The mono-substituted fluoroamphetamine analogues, however, obviously have a potential for abuse. Drug discrimination studies in rats showed that 3, a fluoro-substituted (+)-amphetamine, showed short-term serotonin-releasing effects [11]. The substitution of a hydrogen atom by a fluorine atom is commonly employed to increase the lipophilicity and to enhance the passing of the blood brain barrier of central nervous system (CNS) agents like amphetamine derivatives [12], [13]. It is therefore likely that fluoro-amphetamine and fluoro-methoxy amphetamines elicit pharmacological effects.

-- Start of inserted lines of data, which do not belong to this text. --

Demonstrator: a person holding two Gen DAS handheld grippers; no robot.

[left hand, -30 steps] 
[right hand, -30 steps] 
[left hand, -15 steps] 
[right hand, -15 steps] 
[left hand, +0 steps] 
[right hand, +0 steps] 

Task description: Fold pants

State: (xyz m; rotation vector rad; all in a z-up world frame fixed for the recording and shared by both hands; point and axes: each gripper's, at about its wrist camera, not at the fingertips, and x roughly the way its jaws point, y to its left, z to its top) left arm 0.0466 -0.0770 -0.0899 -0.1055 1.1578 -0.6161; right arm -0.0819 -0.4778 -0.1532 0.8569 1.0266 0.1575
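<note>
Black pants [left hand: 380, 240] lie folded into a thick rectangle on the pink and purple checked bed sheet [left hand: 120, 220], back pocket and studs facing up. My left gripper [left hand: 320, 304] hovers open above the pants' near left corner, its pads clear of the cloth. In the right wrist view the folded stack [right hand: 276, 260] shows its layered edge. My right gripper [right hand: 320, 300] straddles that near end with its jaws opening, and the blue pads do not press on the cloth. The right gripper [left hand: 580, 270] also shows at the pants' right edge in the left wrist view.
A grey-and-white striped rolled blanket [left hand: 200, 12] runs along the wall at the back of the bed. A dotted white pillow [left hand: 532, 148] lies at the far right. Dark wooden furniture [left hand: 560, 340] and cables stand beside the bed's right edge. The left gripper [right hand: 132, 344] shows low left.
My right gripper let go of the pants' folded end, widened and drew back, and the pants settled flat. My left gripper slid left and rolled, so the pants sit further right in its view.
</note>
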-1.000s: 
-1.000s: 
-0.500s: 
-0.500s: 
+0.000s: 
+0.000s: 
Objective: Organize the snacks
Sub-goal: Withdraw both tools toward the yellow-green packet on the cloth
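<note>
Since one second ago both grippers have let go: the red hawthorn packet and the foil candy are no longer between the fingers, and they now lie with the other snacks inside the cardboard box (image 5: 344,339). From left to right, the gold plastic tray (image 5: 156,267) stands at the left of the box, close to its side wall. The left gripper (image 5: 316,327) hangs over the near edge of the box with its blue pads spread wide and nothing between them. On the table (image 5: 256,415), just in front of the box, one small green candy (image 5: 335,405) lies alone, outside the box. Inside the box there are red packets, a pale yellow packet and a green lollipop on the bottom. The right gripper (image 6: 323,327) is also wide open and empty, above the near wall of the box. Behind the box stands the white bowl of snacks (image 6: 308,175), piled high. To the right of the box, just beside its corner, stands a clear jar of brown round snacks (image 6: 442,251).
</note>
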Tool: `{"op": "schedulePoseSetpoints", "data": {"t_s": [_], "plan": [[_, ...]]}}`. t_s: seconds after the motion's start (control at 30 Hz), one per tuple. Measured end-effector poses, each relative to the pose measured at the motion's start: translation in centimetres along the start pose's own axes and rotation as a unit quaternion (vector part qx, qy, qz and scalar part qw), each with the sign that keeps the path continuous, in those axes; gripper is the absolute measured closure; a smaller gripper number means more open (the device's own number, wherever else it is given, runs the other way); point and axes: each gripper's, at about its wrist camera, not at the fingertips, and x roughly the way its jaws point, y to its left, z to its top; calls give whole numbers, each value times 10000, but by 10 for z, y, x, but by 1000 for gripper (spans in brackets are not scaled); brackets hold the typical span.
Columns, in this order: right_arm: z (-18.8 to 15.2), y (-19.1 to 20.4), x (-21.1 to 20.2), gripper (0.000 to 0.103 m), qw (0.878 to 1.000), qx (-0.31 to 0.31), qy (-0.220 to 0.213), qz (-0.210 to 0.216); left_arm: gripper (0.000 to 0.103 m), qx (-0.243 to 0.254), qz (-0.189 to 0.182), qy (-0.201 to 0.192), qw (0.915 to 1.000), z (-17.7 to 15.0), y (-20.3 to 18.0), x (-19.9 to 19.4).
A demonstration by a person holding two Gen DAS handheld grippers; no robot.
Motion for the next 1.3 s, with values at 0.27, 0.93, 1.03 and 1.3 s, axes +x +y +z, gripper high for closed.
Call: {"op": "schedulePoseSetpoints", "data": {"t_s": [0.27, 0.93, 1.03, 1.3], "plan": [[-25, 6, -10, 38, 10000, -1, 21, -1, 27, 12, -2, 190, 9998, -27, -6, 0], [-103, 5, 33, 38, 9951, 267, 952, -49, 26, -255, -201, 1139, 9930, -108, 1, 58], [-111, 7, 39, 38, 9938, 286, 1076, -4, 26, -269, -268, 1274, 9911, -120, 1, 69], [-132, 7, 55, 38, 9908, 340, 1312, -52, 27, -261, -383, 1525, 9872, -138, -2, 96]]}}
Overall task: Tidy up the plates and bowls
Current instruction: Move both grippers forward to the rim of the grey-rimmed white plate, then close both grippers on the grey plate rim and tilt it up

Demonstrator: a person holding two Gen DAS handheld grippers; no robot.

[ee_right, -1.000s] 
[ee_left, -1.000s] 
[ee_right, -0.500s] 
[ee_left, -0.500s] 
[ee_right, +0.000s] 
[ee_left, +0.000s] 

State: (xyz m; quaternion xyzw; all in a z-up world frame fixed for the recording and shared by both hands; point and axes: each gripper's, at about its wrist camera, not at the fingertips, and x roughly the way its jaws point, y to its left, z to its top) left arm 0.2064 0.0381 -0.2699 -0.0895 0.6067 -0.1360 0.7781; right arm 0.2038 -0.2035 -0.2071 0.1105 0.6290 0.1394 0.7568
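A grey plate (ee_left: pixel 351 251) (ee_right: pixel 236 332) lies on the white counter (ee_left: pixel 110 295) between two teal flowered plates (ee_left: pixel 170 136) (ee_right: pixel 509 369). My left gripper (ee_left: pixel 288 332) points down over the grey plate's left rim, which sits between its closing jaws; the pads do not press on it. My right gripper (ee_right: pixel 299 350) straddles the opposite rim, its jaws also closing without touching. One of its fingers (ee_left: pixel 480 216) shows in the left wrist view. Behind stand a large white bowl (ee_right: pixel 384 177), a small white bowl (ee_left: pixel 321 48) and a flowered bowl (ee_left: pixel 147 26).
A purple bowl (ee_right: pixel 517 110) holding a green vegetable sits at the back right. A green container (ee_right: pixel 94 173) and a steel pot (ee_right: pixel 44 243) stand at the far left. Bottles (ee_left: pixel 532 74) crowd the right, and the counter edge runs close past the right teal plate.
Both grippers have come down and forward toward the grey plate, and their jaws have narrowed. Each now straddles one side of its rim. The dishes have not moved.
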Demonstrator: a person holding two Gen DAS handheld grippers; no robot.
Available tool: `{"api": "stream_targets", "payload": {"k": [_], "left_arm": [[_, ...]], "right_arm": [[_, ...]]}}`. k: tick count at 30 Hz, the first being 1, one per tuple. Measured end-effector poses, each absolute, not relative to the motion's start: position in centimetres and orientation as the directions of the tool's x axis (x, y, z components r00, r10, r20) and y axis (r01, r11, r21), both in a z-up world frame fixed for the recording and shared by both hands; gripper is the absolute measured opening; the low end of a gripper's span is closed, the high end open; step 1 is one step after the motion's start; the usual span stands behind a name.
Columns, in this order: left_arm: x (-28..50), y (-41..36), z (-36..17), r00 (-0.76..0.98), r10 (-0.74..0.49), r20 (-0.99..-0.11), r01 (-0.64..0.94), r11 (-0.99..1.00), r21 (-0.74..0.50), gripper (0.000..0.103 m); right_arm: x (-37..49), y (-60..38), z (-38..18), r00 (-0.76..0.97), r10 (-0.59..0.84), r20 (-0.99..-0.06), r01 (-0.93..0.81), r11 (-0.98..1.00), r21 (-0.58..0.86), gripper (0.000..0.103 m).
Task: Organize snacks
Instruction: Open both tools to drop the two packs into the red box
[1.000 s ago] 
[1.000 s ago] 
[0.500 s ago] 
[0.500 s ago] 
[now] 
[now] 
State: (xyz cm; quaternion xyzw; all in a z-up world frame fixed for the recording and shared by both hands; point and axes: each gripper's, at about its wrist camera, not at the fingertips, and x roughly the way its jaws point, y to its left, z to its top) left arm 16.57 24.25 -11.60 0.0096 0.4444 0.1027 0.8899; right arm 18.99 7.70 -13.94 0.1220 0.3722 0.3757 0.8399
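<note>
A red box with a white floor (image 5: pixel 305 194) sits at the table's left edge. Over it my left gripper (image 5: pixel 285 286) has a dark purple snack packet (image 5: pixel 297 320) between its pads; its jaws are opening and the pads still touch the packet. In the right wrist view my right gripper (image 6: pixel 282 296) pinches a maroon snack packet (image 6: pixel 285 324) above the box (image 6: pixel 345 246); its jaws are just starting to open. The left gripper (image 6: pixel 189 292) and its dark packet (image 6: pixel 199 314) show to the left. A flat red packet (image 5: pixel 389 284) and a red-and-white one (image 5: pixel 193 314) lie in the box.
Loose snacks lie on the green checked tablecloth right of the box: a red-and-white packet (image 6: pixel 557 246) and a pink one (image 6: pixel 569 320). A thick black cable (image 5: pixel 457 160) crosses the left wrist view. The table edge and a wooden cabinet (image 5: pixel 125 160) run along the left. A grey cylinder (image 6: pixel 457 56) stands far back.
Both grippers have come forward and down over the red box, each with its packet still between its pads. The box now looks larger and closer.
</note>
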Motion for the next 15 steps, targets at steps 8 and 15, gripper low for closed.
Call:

The detection and identification of unknown drugs is typically performed by gas chromatography–mass spectrometry (GC–MS) due to the high sensitivity and ability to separate organic compounds in complex mixtures. The usually performed electron impact (EI) ionization method is often insufficient to discriminate closely related amphetamine derivatives because of their often virtually identical mass spectra [4], [6], [7], [9]. One of the major drawbacks of mass spectrometry is its inability to locate aromatic ring substituents so that the employment of NMR spectroscopy becomes unavoidable. ¹H- as well as ¹³C-NMR spectroscopy has been a very helpful tool in the structure elucidation of substituted amphetamines and designer drugs [21], [22], especially for those with one or more substituents, like a methoxy or an ethoxy group or one or more methyl groups in the aromatic ring [9], [23], [24], [25]. These spectroscopic techniques allow the unambiguous determination of the position of substituents in the aromatic ring by analysis of the chemical shift and also the splitting of the signals and the corresponding coupling constants. Infrared (IR) spectroscopy and gas chromatography–infrared spectroscopy (GC–IR) have been successful in differentiating closely related amphetamine isomers [14], [15]. In order to add a significant level of confidence in identifying the designer drugs 1–8 this technique was also applied. The synthesis [16] and some spectroscopic data of the three fluoro-amphetamines 1–3 have been published [17].

This paper describes the analytical techniques necessary for the differentiation and identification of regioisomeric fluoro-methoxy-phenyalkylamines 1–8 using GC, GC–MS coupling, IR- and NMR-spectroscopy.